Lategan works as a fulltime software developer in the Western Cape province. He remembers being just 12 years old when his love for computers began. Back then, he was experimenting with QBasic, a programming language.

He says that he enjoyed developing the Android application. “My favourite programming languages are C++ and Java, and with Android I could use both,” he says.

Rainbow Racer has been such a success that Lategan decided to establish Starburst Games, a game development company.

Wedding Plandroid

The Wedding Plandroid application, developed by Marsh, is a useful wedding planning tool for brides and grooms. The aim of the application is to take the hassle out of wedding planning by managing wedding budgets, guest lists, wedding-orientated tasks and vendors – all from a central point.

The budget section allows users to budget for more than 100 wedding and honeymoon items, including a pre-loaded list which users can customise to suit their needs.

Marsh says that Android is an ideal and accessible operating system for application development. It was for this reason that he decided to submit his application to the Android Developer Challenge.
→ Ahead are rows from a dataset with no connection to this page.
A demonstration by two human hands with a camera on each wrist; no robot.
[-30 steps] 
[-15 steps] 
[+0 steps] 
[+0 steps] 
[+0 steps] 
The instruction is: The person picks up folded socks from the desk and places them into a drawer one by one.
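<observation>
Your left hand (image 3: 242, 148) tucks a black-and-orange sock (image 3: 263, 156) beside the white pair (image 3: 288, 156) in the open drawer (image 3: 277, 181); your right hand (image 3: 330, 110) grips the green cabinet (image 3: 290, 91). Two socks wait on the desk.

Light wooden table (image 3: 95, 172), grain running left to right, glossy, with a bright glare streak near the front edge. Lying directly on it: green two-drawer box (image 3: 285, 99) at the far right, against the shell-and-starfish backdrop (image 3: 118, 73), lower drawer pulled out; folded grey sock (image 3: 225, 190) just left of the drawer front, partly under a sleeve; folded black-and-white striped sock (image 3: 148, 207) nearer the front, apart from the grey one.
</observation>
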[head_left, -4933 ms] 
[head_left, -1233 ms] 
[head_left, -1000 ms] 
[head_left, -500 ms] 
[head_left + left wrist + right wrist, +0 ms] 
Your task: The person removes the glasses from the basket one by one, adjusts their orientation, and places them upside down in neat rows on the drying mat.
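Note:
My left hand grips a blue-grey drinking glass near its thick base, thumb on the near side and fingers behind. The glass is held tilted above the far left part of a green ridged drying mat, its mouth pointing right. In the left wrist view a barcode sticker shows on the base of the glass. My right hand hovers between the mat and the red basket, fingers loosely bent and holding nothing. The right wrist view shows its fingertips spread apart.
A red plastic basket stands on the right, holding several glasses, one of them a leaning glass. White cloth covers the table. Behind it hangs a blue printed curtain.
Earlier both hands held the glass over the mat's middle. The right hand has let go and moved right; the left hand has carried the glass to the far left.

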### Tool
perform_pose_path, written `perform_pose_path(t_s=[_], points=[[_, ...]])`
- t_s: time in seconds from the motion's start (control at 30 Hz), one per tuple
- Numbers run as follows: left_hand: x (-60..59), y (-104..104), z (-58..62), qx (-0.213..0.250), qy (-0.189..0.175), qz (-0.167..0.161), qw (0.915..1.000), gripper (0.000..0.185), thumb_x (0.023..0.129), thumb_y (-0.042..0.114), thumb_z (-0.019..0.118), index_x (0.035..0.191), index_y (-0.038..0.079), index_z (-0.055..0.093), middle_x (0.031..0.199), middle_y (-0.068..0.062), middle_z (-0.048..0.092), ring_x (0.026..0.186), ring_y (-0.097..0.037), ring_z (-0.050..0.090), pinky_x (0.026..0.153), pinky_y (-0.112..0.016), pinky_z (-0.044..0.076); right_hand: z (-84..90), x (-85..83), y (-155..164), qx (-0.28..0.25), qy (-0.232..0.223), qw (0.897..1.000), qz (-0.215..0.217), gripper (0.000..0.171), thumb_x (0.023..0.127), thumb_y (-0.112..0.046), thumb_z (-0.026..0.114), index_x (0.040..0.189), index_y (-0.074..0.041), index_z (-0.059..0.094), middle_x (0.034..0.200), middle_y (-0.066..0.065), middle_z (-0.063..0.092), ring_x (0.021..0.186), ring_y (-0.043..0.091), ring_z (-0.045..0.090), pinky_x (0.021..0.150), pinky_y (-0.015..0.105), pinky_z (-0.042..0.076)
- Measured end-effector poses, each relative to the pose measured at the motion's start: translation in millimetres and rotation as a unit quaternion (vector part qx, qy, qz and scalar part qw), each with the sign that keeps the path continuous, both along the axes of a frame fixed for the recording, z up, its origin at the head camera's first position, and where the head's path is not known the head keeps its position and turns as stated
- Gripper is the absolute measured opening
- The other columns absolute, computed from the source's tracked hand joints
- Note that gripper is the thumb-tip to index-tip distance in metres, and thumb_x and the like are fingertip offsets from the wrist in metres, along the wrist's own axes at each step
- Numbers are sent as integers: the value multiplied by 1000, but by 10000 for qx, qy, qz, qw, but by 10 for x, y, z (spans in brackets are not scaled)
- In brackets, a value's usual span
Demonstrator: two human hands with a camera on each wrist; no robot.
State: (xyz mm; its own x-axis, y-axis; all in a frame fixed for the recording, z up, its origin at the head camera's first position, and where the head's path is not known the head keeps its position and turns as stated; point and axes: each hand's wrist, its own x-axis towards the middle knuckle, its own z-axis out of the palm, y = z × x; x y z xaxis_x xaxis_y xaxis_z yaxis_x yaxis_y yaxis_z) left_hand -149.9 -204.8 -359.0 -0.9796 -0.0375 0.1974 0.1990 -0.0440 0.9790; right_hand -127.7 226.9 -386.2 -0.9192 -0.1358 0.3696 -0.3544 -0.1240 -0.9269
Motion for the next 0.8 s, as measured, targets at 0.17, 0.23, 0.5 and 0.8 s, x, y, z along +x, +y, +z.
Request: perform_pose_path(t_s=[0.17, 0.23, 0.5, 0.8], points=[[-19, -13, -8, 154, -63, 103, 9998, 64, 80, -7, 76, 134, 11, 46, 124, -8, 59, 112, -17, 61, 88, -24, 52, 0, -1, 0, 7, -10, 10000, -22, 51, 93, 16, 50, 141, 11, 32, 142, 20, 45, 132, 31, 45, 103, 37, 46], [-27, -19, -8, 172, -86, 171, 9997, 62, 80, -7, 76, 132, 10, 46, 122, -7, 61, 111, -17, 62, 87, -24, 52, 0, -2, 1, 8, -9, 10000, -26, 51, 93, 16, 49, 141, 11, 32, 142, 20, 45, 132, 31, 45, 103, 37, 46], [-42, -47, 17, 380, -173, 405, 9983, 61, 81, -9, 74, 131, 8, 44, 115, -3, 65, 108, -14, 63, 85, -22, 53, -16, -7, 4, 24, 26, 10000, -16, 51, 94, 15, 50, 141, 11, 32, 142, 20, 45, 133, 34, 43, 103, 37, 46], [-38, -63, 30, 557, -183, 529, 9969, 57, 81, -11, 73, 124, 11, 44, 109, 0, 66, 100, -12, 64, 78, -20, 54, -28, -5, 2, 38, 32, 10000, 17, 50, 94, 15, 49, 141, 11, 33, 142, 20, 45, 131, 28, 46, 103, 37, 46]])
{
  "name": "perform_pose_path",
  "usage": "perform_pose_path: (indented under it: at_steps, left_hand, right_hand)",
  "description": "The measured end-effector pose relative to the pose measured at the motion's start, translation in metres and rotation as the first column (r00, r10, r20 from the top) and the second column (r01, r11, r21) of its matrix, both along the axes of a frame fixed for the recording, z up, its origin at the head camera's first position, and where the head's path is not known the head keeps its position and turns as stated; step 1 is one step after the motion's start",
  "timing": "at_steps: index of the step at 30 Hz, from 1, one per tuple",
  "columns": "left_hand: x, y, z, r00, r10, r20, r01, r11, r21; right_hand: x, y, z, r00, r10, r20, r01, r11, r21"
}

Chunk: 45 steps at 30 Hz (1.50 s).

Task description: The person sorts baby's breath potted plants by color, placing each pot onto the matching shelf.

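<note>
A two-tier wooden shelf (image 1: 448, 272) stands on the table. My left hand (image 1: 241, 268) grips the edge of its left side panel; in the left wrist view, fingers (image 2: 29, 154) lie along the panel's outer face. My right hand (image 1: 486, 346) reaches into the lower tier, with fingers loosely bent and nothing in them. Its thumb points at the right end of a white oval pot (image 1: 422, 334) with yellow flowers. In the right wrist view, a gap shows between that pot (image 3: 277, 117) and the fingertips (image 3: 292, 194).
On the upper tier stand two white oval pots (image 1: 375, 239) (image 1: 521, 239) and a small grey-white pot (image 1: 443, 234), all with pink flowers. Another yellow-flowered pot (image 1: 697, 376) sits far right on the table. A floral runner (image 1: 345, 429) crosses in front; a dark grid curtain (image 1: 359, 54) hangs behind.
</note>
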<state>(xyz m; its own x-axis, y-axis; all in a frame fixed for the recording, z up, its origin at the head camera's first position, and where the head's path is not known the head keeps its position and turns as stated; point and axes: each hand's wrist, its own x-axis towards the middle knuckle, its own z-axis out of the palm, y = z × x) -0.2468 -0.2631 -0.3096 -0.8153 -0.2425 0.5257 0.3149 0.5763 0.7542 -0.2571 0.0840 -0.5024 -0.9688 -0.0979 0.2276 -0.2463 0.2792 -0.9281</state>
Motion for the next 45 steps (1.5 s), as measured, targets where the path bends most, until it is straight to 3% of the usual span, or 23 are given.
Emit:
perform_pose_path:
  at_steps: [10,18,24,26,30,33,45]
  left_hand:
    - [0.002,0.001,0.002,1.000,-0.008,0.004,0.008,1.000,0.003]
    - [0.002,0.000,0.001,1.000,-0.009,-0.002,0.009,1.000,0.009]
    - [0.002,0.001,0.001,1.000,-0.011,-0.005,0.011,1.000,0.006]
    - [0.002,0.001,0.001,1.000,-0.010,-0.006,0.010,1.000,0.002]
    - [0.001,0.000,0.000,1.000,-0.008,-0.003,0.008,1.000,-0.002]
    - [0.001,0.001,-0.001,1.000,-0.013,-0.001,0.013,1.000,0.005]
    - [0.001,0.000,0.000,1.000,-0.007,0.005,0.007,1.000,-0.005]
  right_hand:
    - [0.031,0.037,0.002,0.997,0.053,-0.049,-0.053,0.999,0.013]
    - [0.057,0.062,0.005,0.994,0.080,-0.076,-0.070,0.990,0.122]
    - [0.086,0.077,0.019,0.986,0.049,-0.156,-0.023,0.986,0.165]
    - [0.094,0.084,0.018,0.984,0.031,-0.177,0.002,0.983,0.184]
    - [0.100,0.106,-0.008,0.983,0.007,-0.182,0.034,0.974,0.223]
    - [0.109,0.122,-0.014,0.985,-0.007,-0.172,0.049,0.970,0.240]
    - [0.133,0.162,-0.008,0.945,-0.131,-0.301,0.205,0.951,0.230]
“From my initial research, I found that Android provides the easiest, cheapest and most accessible method to get started with app development,” he says.

Wedding Plandroid is also available on the Android Market and, with a rating of 4.5 stars, has already been downloaded more than 10 000 times since October 2011.

More finalists from Africa

The AfriNolly mobile application took first prize in the entertainment category of the Android Developer Challenge for sub-Saharan Africa.

The developers explain that the application was created to showcase the African entertainment industry. It allows users to access African movie trailers, music videos, online comedy, celebrity updates, gossip and entertainment news.

The Olalashe application is a distress-alerting mobile application that enables users to send a preset text message or email alert if they are in trouble. The message, which includes the sender’s location, is sent to everyone listed as an “in case of emergency” contact.

The Olalashe application is ideal for mobile users in Africa as it and similar applications can increase people’s sense of security and make it easier to get help faster.

“In Africa, the text message is the most widely used and accepted method of communication, thus it was the best solution for sending the alarm,” says Olalashe developer David Lemayian, founder and CEO of Capefield Ltd.

The developers hope that neighbourhood watches or community policing organisations would use such applications in the future.

Olalashe won first prize in the social category of the 2011 Android Developer Challenge for sub-Saharan Africa.

Shopper’s Delight, developed by Gerald Kibugi, helps consumers compare product prices across nearby supermarkets using voice input and Google Maps, and also provides the location, distance from current location, and directions to shops mentioned.

According to Google figures, it is becoming one of the leading mobile shopping applications in Kenya. Its developers hope to expand the application into more markets worldwide.